- _What is needed_:
Keep only the lines from the top of the listing through the one with "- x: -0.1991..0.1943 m", and reproduce them unaltered.
Start of Block
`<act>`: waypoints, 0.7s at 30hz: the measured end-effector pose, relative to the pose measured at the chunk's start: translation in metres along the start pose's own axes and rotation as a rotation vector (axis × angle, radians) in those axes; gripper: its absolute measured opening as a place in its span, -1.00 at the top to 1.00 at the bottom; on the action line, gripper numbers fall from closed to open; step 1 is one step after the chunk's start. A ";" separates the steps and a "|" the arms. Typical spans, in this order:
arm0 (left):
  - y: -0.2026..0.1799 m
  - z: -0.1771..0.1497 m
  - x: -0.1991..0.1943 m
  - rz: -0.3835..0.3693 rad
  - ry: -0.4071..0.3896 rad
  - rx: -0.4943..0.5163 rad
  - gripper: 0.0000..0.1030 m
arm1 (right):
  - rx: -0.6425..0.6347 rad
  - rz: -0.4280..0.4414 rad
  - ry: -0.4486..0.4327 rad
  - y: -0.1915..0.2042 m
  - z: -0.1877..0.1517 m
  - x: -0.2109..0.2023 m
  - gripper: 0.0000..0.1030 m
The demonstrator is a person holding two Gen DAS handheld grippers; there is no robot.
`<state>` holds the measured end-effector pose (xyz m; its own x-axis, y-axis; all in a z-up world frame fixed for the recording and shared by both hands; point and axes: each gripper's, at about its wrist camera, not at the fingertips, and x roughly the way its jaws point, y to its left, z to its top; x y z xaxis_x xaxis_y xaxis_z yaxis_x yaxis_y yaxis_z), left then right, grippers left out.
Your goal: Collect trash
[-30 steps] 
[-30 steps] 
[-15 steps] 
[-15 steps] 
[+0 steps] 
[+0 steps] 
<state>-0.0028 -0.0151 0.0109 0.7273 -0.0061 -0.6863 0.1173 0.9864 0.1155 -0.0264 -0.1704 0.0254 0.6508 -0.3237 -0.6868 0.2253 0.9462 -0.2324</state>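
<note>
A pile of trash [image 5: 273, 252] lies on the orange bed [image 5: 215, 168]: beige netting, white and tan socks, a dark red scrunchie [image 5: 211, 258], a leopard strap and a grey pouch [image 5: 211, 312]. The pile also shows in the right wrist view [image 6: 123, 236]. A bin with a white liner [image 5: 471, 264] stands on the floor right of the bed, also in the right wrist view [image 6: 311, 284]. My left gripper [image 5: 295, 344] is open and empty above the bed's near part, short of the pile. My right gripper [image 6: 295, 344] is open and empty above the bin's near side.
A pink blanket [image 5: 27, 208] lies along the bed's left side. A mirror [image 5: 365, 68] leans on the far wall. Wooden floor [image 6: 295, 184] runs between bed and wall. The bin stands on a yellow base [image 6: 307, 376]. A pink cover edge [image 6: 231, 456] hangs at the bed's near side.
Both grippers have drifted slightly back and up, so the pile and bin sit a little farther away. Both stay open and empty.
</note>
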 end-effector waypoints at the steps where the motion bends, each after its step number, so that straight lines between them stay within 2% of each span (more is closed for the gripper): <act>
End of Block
- _Exercise answer_:
`<act>`: waypoints, 0.7s at 30hz: the measured end-effector pose, relative to the pose measured at the chunk's start: translation in metres along the start pose's own axes and rotation as a rotation vector (axis × angle, radians) in those axes; gripper: its absolute measured opening as a place in its span, -1.00 at the top to 1.00 at the bottom; on the action line, gripper numbers fall from closed to open; step 1 is one step after the chunk's start. A ";" separates the steps and a "|" the arms. Typical spans, in this order:
arm0 (left):
  - y: -0.2026..0.1799 m
  - z: -0.1771..0.1497 m
  - x: -0.1991..0.1943 m

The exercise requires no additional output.